Twitter’s ban takes effect on Nov. 22. Dorsey wrote on Twitter that paying for ads forces “targeted political messages on people” with a power that “brings significant risks to politics, where it can be used to influence votes to affect the lives of millions.”

While many considered it an apparent swipe at Facebook as the other social media behemoth made a decision to not fact-check ads run by politicians, drawing ire from Democratic candidates running in the 2020 presidential election such as former Vice President Joe Biden and Senator Elizabeth Warren.

Earlier this month, Facebook CEO Mark Zuckerberg defended the company’s policy, saying it did not want to stifle political speech.

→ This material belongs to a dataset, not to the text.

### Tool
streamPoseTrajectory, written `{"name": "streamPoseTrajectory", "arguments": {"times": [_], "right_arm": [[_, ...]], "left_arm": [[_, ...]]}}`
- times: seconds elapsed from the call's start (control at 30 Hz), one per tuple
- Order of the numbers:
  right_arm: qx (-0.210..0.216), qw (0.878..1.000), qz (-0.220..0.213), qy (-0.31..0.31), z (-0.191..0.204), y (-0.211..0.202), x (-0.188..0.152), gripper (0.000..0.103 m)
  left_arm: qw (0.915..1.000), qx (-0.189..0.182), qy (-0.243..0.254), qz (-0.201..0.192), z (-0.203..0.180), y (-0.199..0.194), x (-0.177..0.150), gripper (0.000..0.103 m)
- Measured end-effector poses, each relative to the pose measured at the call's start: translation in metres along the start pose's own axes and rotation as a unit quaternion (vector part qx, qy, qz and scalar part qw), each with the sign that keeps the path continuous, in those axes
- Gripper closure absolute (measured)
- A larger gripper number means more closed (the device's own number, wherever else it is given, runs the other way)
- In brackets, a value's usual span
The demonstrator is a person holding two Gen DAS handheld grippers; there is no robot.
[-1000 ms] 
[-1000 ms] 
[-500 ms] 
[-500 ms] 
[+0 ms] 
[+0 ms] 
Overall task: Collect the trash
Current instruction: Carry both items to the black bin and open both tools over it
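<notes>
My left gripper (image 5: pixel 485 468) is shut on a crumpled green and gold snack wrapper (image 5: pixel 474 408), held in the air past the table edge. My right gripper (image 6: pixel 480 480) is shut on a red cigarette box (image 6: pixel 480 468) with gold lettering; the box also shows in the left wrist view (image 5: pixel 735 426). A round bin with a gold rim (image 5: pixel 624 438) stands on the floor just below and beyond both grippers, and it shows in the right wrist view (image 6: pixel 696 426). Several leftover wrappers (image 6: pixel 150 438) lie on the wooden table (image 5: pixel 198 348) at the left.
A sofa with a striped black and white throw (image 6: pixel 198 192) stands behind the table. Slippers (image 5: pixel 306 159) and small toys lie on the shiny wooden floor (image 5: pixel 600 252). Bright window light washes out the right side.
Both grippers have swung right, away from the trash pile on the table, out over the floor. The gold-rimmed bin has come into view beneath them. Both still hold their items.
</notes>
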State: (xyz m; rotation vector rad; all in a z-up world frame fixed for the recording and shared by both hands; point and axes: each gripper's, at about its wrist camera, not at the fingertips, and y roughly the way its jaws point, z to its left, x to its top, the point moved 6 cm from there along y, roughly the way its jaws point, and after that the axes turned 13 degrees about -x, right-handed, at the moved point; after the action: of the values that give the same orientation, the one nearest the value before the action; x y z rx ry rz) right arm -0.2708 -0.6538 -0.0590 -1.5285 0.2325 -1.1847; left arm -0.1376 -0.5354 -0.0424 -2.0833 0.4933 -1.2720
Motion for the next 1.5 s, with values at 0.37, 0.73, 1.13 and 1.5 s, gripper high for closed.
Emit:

Since about 68 percent of U.S. adults say they get their news from social media, according to a new Pew Research Center survey in 2018. According to a recent study by researchers at York College the way information is presented and disseminated through social media “has important implications for how people learn about politics.”

As fake news spread over social media, this also means that the information people think they know might be affected. In 2017, the Cambridge Analytica scandal showed the world the reach their Facebook content might have on their political decisions.
 
A whistleblower from the company, Christopher Wylie, told the Observer that they “exploited Facebook to harvest millions of people’s profiles. And built models to exploit what we knew about them and target their inner demons. That was the basis the entire company was built on.”

This resulted in an inquiry by the U.K. Committee of Digital, Culture, and Media of the House of Commons. 

In one of its reports, the MPs argued to the existence of "alarming evidence" about the interference carried out by Cambridge Analytica in the elections of Argentina during the 2015 presidential campaign affecting the decisions of many when electing incumbent President Mauricio Macri over former President Cristina Fernandez de Kirchner.